9 Methods to Avoid Hospital Infection
Many lives were saved in hospitals. But, as an infectious disease doctor points out, hospitals can also make people sick. Hospitals are a source of infection, and it is essential for a visitor or patient to do everything possible to prevent disease from spreading.
Every year, 20 million people in the United States get norovirus, which causes vomiting and diarrhea. This disease spreads at an accelerated rate as billions of virus particles are released and all it really takes to infect us is just a few dozen threads. Hospitals generally have found a way to avoid such problems. They identify potential infectious patients quickly and isolate them. They are placed in rooms where the airflow can not infect other people if the infection is in the air. Gloves, masks, eye shields are used to prevent a patient from transmitting infections to other people.
But what more a patient or visitor can do to prevent infections from spreading is:
Wash your hands
Using soap and water, or a 60% alcohol hand sanitizer, reduces the spread or spread of infections. This should be done before and after seeing a patient. It’s easy to do, but easy to forget.
Do not touch the face
We tend to put our hands on our face many times a day, possibly up to 15 times an hour. This spreads bacteria from our hands to the nose and mouth, spreading fecal-oral and respiratory bacteria from diarrheal diseases to colds.
Patients are hospitalized because their immune systems can not cope with other infections. Keep in mind that what may be a simple flu for you may end up killing another person. There are times when health professionals spread vaccinable infections to their patients, so it is important that we are vaccinated, ensuring the protection of the most vulnerable.
Stay home if you are sick
If you are sick, avoid visiting patients. If you can not, make sure that the sneezing is covered by a tissue or sleeve of the shirt.
Other steps you can take to reduce the risk to health care professionals and yourself:
Each year, about 385,000 health professionals are bitten by a needle or other sharp object. This means that the risk of HIV, Hepatitis B, Hepatitis C or other diseases is possible, albeit low. It is also a risk that no one should have to accept. You can help further by doing the following:
Never get in the way of a nurse
Needle risks for nurses and physicians increase with distractions. Medical professionals need to focus and should not answer questions when they are doing a procedure.

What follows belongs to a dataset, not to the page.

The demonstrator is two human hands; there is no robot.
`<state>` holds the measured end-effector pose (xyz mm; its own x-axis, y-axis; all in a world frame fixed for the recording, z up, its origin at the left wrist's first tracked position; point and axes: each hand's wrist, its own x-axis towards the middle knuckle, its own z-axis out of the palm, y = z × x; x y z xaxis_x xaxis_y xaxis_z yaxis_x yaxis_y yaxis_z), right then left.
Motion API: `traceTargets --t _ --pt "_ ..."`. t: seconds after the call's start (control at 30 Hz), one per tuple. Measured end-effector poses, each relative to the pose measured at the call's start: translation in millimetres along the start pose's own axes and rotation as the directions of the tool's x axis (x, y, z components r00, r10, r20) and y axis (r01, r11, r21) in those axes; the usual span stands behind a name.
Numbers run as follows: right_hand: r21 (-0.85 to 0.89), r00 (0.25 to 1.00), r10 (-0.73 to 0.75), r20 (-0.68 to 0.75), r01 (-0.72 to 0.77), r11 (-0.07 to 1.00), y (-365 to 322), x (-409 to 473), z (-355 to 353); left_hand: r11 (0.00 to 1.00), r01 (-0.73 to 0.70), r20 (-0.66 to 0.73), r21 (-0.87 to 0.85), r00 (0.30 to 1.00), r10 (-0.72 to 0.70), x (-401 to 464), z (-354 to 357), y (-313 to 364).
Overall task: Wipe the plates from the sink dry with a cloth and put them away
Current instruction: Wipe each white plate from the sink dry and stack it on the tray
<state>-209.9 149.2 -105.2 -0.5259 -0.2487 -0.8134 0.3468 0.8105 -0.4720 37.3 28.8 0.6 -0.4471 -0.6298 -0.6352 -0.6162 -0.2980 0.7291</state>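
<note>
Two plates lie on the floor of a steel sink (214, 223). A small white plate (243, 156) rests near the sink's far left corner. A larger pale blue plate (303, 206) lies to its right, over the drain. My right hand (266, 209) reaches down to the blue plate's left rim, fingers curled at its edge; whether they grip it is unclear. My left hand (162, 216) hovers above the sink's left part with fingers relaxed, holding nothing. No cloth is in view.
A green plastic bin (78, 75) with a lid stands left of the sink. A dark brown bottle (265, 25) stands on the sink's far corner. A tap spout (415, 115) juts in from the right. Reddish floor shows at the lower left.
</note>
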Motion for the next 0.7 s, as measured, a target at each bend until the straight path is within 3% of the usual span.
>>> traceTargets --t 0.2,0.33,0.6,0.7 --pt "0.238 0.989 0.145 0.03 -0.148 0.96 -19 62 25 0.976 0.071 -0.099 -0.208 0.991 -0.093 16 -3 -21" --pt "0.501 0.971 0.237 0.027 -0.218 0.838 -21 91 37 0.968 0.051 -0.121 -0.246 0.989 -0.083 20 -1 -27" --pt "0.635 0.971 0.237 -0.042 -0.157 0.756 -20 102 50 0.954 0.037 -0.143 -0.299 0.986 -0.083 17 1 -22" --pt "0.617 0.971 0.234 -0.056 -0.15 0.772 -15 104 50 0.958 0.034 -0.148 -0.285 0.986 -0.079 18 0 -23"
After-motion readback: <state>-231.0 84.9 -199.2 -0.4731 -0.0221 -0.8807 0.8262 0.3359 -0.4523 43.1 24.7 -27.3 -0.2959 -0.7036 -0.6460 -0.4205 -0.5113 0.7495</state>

Boxes of sharp objects: if it is written, do not touch, obey
Inside every room of any major hospital there is a box or dustbin designed for sharp objects like needles and scalpels. This protects the maintenance staff and everyone. Sometimes someone throws something like that in an ordinary trash can. But the needles do not pinch and may stick on you.
Resistance to antibiotics
Bacteria have been combated with antibiotics since 1928, but doctors and scientists have seen bacteria recover. They appear to have a variety of genes that resist antibiotics. If we can reduce infections and use antibiotics, we can reduce drug resistance.
Antibiotics: take as needed and prescribed only
When it comes to antibiotics, remember that if you need them, then use and, if not, avoid. Whenever you need them, you need to take only the full amount prescribed by the doctor. Overuse of antibiotics (and underutilization) leads to resistance and other infections that grow when other bacteria are exterminated with antibiotics.
Extra control of infection
We need to be wary not only of the visible infection, but also of what we unconsciously carry, including drug-resistant bacteria. Therefore, take extra precautions by regularly washing your hands when visiting patients with these infections.